§ **WHAT THIS TASK INVOLVES**: Return the listing below unchanged, except that the pictures are dropped.

§ **DATA SHOWN**:
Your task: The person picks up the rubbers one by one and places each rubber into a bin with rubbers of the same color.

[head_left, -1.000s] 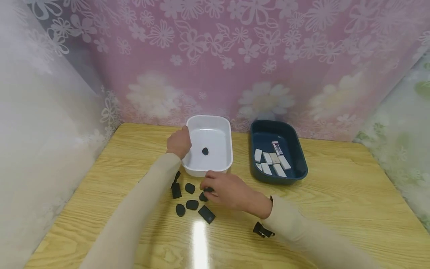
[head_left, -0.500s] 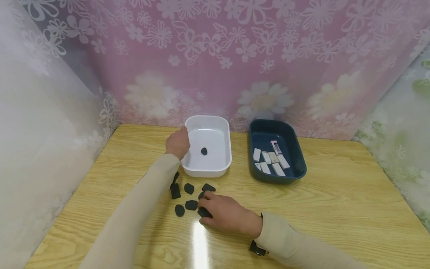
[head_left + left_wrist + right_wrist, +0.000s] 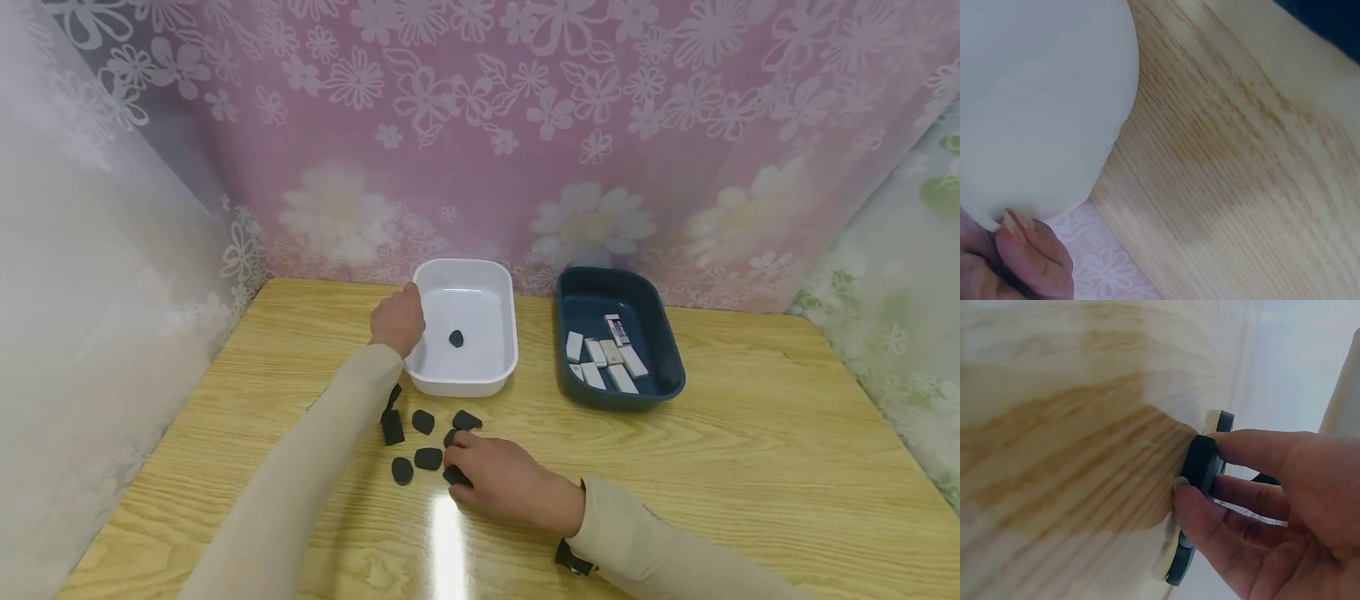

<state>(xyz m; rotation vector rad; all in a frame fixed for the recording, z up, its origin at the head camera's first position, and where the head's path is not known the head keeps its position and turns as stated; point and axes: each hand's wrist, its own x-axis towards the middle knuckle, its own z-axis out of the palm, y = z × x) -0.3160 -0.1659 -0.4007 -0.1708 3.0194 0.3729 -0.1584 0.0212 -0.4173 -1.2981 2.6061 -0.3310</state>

§ **SOLVED PROBLEM**:
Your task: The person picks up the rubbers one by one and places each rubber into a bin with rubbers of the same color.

[head_left, -1.000s] 
[head_left, -0.500s] 
[head_left + left_wrist + right_wrist, +0.000s] 

<state>(xyz m; rotation vector rad; all in a frame fixed for the recording, z up, its origin at the head camera's first position, and where the head's path is not known the head keeps its position and turns as stated; point and axes: each hand's wrist, its own x-axis towards the middle knuckle, its own z-axis out of the palm, y = z × x) -0.3160 -0.1659 -0.4007 -0.1708 3.0194 0.3729 -0.1584 0.0212 -0.4173 -1.2981 2.6061 -0.3310</state>

For this exercise, nothing more remains to be done.